§ INSTRUCTIONS FOR THE TASK
Repeat the data in full and exactly. Leave the pictures out.
########################################
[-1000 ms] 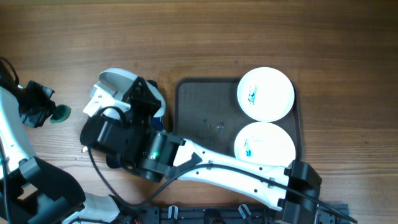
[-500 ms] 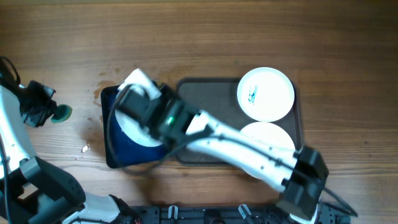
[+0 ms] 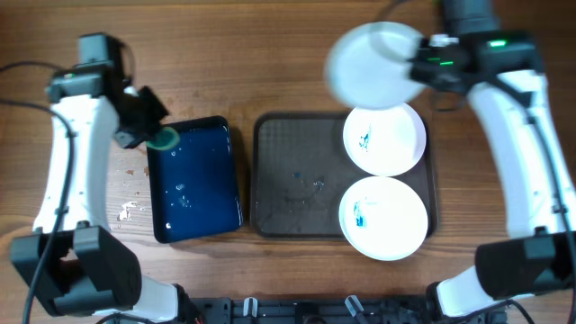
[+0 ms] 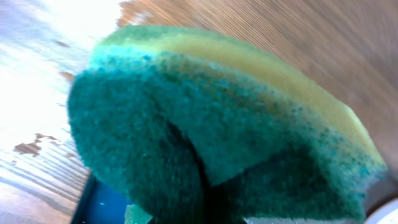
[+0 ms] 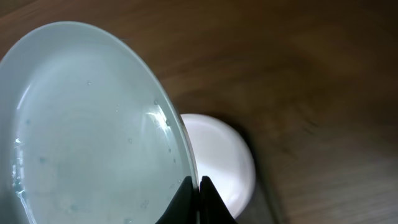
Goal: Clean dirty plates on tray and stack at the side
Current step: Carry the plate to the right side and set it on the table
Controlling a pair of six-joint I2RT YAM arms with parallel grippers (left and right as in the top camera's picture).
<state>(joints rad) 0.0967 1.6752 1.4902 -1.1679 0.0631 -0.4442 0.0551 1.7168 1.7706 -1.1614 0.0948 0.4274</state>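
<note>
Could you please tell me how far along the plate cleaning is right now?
Done: the held plate in the right tool looks wiped, wet, with no blue marks. In hand: it is held aloft, not set down; the left tool holds the sponge. Left: the far plate and the near plate, both blue-marked, on the tray; no stack shows yet.

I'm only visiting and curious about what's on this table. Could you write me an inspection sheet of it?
Surface: wooden table, white flecks left of the blue tray.
Job's things: grey tray holds far plate and near plate, both blue-marked; lifted plate is wet, no marks seen.
Clutter: blue tray with water drops.
Grippers: left gripper shut on green sponge; right gripper pinching the lifted plate's rim.
Cables: black lead by the left arm.
Surroundings: nothing seen.
</note>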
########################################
§ ANSWER AREA
[-1000 ms] 
[-500 ms] 
[+0 ms] 
[+0 ms] 
[+0 ms] 
Goal: Clean dirty plates on tray and stack at the side
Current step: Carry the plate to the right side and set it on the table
Controlling a pair of six-joint I2RT YAM arms with parallel grippers (left and right as in the top camera's picture).
<state>(joints rad) 0.0967 1.6752 1.4902 -1.1679 0.0631 -0.4442 0.0551 1.7168 1.7706 -1.1614 0.0948 0.4274</state>
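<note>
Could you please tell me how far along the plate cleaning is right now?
Done: the held plate in the right tool looks wiped, wet, with no blue marks. In hand: it is held aloft, not set down; the left tool holds the sponge. Left: the far plate and the near plate, both blue-marked, on the tray; no stack shows yet.

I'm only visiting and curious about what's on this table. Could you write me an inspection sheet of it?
Surface: wooden table, white flecks left of the blue tray.
Job's things: grey tray holds far plate and near plate, both blue-marked; lifted plate is wet, no marks seen.
Clutter: blue tray with water drops.
Grippers: left gripper shut on green sponge; right gripper pinching the lifted plate's rim.
Cables: black lead by the left arm.
Surroundings: nothing seen.
</note>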

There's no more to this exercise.